A empresa responsável pelo fogo-de-artifício de passagem de ano da Madeira promete, para esta edição, "o maior espetáculo de sempre" na região, usando 132 mil peças, 70% das quais produzidas em Portugal, abandonando o fabrico chinês.
créditos: Lusa/Homem de Gouveia

"Regularmente, em todo o mundo, a maior parte do fogo-de-artifício costuma ser chinês.
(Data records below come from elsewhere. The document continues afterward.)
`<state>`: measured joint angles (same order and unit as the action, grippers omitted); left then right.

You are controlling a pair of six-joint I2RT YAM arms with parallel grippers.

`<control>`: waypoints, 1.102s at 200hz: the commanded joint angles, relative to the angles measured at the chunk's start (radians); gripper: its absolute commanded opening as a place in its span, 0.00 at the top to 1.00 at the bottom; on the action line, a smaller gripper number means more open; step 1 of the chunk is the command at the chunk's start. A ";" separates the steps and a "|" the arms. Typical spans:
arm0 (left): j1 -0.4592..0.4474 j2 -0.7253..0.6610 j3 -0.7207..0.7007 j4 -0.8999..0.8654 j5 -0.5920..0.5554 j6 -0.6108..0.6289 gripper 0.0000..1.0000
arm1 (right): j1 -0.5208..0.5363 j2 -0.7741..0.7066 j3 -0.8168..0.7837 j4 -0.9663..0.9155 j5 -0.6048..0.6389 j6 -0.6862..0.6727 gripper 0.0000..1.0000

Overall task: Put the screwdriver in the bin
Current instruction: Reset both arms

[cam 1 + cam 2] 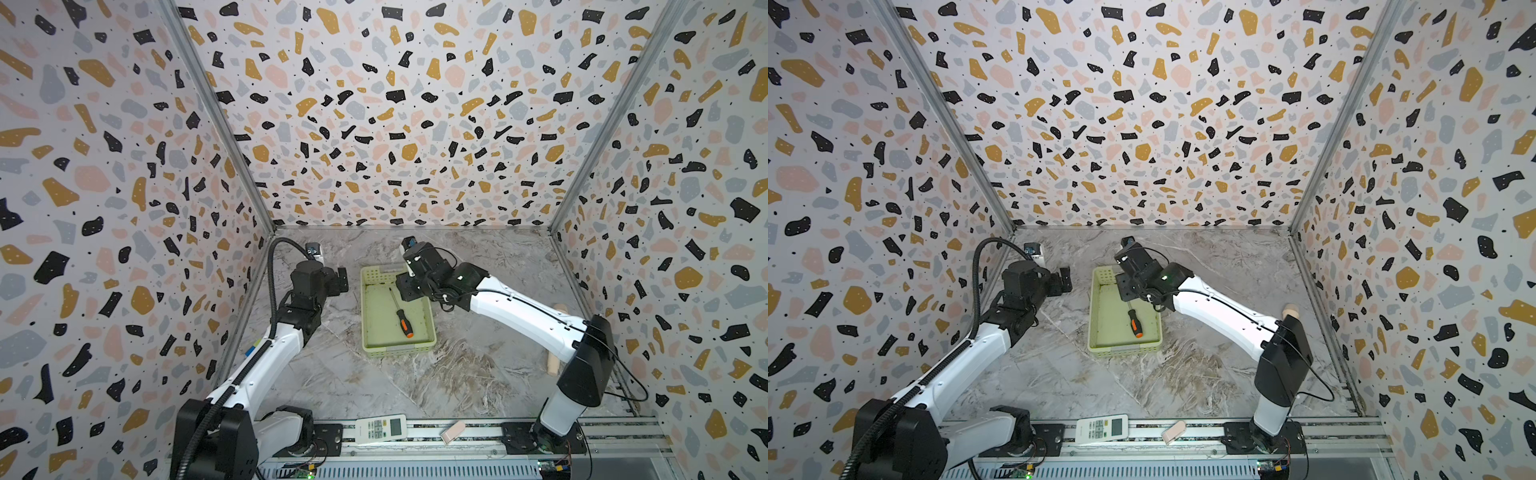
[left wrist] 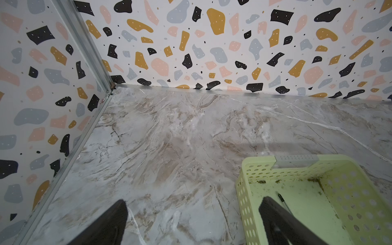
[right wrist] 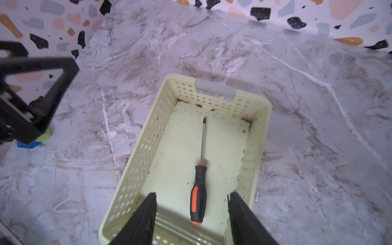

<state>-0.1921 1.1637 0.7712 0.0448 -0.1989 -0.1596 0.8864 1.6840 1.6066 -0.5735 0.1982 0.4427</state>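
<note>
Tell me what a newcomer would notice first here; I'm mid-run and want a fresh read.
The orange-and-black screwdriver lying flat on the floor of the pale yellow-green bin, mid-table, catches the eye first. The right gripper hangs over its handle, jaws apart and holding nothing. Around it all stand loud terrazzo-patterned walls, and a white remote control sits on the front rail.

I am finding nothing readable: the remote (image 1: 380, 430) is carrying button and screen marks too small for me to make out, and the screwdriver (image 3: 199, 195) and bin (image 3: 146, 137) are showing no legible lettering.
</note>
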 commanded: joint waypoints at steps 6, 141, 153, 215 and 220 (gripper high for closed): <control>-0.002 -0.006 0.034 0.001 0.006 0.015 0.00 | -0.062 -0.110 -0.053 -0.054 0.035 -0.013 0.40; -0.003 -0.054 -0.030 0.082 -0.191 -0.066 0.00 | -0.452 -0.502 -0.704 0.375 0.059 -0.065 0.01; -0.003 -0.087 -0.091 0.149 -0.237 -0.025 0.01 | -0.465 -0.518 -0.744 0.419 0.059 -0.098 0.01; -0.003 -0.226 -0.412 0.584 -0.323 0.091 0.00 | -0.544 -0.519 -1.005 0.775 0.088 -0.280 0.01; -0.002 -0.223 -0.436 0.624 -0.325 0.093 0.01 | -0.548 -0.525 -1.042 0.834 0.096 -0.285 0.01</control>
<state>-0.1917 0.9573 0.4194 0.3801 -0.4843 -0.1249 0.3561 1.1782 0.6842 0.0040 0.2531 0.2527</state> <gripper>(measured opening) 0.995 0.989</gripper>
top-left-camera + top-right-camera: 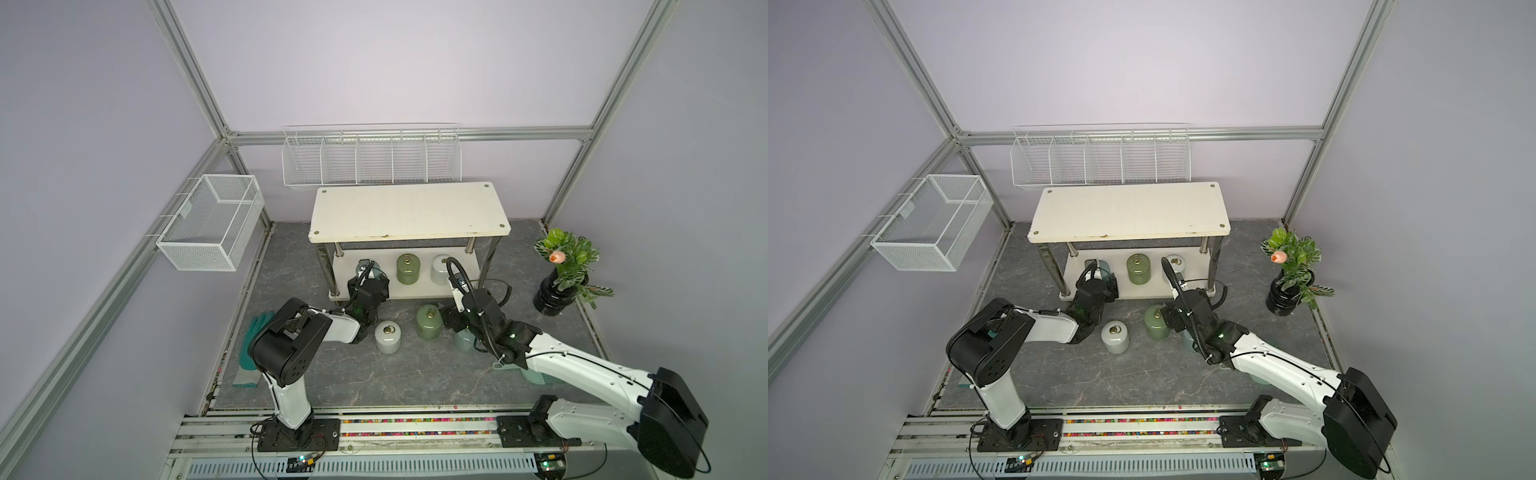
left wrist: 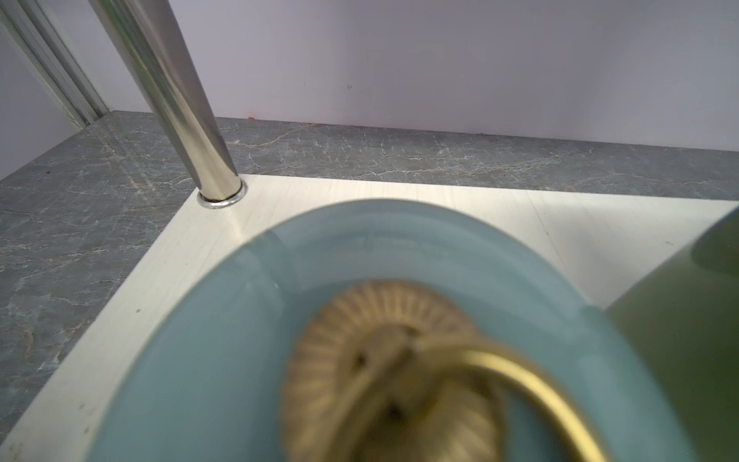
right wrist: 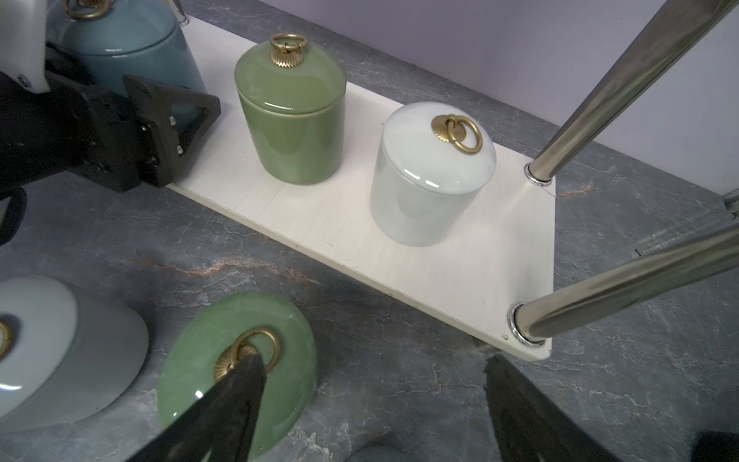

No espetáculo da Madeira, este ano, vamos ter mais de 70% de fogo-de-artifício fabricado em Portugal, na Lixa", disse à agência Lusa Carlos Macedo, responsável pela Macedos Pirotecnia.

A entrada em 2017 vai ser saudada com a queima de 132 mil peças pirotécnicas, com a duração de oito minutos, a partir de 38 postos, sendo 33 no anfiteatro da cidade, quatro na baía do Funchal e um na ilha do Porto Santo.

Segundo um inquérito feito pelo Governo Regional da Madeira junto das unidades hoteleiras da região, os resultados indicam que a ocupação média para a altura do Fim de Ano é, "a cerca de um mês", de 90%, o que representa um acréscimo de 5% em comparação com o mesmo período do ano passado.

O executivo madeirense vai investir 800 mil euros (menos 10 mil euros que no ano anterior) para uma queima que terá mais motivos portugueses.

"Vamos puxar o fogo à tradição portuguesa, multicolorido e muito sonoro, onde as antigas lagartinhas, as cascatas de fogo e as lantejoulas, voltam a fazer parte dos motivos", explicou Carlos Macedo.

A montagem dos postos de fogo será feita a partir de 14 de dezembro, por cerca de 380 pessoas, sendo 48 os técnicos pirotécnicos que irão disparar as 132 mil peças.